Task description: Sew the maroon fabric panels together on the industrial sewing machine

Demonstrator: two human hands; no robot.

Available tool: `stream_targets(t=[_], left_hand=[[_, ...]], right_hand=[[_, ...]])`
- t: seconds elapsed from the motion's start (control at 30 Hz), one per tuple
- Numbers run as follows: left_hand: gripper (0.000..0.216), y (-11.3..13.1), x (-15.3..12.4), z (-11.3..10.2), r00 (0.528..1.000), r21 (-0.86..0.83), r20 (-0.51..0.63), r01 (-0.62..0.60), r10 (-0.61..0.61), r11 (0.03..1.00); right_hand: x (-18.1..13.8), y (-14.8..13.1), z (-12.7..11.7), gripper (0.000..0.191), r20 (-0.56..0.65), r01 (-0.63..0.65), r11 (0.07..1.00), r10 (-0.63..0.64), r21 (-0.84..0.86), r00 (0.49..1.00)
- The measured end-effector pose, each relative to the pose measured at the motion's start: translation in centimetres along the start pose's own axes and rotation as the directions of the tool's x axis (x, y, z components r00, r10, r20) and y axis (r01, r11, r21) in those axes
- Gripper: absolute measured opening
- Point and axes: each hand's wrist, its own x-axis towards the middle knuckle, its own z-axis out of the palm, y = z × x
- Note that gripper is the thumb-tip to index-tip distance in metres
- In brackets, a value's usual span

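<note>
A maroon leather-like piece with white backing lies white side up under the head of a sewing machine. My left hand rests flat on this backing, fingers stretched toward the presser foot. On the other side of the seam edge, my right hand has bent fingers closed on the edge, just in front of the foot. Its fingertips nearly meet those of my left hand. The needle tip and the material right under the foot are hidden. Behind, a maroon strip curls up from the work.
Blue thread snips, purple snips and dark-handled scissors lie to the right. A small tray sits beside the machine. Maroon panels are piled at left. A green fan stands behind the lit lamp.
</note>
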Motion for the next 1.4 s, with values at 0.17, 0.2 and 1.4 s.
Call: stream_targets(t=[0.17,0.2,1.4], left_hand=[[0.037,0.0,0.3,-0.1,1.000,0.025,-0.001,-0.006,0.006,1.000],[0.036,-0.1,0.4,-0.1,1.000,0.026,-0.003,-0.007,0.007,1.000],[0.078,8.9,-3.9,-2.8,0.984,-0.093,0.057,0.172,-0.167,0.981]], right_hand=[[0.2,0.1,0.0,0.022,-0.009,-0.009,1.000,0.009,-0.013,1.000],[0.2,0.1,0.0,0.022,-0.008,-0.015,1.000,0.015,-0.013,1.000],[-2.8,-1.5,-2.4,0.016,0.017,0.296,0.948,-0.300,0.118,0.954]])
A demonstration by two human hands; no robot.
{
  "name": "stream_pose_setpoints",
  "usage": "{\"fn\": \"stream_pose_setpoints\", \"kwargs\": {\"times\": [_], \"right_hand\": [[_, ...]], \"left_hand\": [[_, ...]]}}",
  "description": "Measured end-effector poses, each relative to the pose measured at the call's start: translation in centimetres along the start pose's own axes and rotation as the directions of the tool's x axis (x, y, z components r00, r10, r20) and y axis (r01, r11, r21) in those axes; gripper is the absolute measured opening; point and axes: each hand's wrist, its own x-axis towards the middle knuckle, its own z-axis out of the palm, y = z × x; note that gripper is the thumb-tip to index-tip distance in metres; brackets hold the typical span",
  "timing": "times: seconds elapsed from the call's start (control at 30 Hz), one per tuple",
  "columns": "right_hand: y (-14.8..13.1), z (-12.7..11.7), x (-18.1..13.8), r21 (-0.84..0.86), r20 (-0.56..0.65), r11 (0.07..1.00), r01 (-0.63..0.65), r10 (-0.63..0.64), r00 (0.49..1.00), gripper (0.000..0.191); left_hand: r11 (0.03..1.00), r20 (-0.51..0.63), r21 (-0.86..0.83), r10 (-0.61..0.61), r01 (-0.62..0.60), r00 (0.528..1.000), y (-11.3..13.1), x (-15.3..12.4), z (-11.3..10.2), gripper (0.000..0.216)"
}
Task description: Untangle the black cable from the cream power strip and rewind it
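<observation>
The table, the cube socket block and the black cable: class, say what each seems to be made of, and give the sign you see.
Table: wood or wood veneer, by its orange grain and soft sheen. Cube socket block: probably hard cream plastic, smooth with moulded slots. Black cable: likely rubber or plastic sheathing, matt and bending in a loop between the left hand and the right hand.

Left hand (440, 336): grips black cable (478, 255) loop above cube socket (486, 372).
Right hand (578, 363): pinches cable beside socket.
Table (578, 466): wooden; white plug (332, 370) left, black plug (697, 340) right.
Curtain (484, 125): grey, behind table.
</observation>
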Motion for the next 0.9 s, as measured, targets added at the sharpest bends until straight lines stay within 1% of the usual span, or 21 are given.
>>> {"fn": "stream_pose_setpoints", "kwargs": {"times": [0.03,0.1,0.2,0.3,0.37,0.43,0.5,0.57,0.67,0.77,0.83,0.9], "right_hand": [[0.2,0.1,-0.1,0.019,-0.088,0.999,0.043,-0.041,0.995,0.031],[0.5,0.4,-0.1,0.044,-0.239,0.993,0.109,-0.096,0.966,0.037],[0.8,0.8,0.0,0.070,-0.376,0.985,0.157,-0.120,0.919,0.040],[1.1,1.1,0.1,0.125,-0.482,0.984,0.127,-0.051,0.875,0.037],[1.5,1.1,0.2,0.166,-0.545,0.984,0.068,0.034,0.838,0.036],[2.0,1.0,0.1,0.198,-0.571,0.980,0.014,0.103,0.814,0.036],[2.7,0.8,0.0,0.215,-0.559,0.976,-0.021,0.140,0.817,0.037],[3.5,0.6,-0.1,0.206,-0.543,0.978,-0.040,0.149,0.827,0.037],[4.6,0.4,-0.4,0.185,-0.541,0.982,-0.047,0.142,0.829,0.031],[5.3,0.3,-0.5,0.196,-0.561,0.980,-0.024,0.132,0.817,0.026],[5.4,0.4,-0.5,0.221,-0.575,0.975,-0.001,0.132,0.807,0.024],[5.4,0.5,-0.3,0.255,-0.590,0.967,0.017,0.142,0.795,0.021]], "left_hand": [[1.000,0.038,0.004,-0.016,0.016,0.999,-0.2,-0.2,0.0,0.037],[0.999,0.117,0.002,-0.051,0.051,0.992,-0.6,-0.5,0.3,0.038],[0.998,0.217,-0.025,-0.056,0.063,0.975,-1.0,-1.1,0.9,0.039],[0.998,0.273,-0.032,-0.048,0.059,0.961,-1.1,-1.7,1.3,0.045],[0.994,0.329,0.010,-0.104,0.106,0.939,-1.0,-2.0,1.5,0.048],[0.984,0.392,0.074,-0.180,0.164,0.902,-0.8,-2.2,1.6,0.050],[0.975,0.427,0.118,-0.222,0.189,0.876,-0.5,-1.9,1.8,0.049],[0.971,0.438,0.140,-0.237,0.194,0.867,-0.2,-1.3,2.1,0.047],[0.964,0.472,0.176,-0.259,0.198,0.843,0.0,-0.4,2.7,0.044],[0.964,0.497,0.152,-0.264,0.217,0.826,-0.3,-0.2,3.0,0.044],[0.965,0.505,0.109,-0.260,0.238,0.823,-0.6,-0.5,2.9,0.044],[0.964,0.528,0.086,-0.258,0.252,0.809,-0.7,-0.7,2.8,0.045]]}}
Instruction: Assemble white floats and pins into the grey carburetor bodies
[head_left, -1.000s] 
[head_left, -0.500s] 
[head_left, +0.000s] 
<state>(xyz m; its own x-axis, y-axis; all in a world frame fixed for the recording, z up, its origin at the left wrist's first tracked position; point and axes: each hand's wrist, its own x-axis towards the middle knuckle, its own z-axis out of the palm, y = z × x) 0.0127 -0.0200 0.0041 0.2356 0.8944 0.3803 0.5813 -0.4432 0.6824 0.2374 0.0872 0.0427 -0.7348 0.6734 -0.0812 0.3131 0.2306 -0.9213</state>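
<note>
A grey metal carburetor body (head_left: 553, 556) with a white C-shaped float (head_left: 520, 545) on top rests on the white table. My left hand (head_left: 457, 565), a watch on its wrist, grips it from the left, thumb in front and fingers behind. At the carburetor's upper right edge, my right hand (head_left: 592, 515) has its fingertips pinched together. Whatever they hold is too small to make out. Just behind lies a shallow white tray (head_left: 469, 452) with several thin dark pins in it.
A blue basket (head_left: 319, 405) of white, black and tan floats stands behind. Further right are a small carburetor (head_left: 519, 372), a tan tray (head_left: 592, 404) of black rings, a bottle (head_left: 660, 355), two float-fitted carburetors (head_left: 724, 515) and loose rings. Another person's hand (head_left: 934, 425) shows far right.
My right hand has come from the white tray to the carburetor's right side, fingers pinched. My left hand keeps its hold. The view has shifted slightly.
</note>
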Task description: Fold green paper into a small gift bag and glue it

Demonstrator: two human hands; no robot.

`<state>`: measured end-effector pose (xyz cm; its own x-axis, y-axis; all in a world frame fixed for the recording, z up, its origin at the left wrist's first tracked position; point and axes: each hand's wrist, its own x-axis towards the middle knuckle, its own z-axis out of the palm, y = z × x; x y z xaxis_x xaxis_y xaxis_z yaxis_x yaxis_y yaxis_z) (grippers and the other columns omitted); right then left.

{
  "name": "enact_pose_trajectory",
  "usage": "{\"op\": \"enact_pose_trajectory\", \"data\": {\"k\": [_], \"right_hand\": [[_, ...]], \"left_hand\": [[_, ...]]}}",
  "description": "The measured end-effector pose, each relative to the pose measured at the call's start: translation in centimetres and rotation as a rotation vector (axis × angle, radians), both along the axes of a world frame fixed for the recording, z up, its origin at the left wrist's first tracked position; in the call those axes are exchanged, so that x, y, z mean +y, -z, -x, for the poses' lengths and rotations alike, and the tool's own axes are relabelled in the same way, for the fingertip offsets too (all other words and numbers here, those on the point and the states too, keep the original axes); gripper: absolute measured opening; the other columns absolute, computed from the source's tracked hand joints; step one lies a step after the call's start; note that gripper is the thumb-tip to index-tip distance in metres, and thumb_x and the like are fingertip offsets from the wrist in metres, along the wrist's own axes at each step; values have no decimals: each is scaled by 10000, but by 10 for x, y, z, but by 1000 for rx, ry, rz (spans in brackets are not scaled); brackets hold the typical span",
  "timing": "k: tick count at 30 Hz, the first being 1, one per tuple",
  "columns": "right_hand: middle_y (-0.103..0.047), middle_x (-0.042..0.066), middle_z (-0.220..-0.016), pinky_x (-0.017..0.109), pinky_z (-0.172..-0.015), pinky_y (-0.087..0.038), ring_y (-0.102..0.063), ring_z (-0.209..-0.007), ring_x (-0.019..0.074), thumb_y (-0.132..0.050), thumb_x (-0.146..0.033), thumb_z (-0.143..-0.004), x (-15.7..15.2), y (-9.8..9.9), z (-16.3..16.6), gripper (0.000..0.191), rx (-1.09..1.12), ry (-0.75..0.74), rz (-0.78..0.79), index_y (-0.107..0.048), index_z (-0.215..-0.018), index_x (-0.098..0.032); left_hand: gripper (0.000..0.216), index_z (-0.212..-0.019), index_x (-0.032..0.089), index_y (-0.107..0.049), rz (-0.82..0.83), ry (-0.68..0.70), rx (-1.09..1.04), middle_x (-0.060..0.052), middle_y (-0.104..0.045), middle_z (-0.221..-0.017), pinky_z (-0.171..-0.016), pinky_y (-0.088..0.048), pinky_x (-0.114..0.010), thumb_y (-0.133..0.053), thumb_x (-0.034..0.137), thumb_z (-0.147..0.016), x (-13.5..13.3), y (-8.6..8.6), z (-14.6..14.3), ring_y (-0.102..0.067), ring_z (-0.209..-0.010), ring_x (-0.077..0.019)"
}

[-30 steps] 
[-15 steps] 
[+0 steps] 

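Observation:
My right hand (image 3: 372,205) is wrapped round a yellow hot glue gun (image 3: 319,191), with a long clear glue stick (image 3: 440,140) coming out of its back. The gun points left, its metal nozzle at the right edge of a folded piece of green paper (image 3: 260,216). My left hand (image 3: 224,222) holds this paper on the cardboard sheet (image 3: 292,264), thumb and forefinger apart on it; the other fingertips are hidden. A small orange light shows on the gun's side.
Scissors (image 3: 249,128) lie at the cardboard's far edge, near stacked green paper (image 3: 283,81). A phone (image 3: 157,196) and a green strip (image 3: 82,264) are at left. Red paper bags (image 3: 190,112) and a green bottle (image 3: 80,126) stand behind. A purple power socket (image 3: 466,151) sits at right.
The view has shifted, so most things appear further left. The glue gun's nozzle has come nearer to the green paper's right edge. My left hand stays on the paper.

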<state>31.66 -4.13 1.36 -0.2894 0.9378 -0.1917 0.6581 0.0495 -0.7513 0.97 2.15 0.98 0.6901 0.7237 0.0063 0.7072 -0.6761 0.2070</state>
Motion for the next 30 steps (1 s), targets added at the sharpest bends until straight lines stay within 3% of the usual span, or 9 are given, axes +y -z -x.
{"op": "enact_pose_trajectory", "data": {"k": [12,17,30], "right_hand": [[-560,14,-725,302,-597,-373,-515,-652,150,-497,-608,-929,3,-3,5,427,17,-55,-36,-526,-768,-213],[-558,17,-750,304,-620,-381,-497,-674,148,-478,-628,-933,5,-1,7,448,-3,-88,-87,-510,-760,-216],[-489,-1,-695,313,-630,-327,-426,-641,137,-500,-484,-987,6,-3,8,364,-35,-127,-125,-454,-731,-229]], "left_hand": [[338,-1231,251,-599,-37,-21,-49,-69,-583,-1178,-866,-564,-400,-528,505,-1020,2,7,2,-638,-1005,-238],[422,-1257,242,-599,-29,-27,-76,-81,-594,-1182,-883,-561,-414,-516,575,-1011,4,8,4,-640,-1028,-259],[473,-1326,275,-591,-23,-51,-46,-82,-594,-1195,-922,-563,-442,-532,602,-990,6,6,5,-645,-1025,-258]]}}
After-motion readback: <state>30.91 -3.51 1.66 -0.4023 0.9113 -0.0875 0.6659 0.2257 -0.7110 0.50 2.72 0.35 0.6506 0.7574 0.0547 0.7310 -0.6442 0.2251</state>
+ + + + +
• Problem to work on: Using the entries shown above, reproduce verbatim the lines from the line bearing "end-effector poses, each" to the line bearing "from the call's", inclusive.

• Task answer:
  "description": "Measured end-effector poses, each relative to the pose measured at the call's start: translation in centimetres along the start pose's own axes and rotation as the directions of the tool's x axis (x, y, z components r00, r10, r20) and y axis (r01, r11, r21) in those axes; gripper is the absolute measured opening; point and axes: each hand's wrist, its own x-axis towards the middle knuckle, its own z-axis out of the palm, y = z × x; note that gripper is the thumb-tip to index-tip distance in metres; brackets hold the typical span",
  "timing": "times: seconds elapsed from the call's start (control at 30 Hz), one per tuple",

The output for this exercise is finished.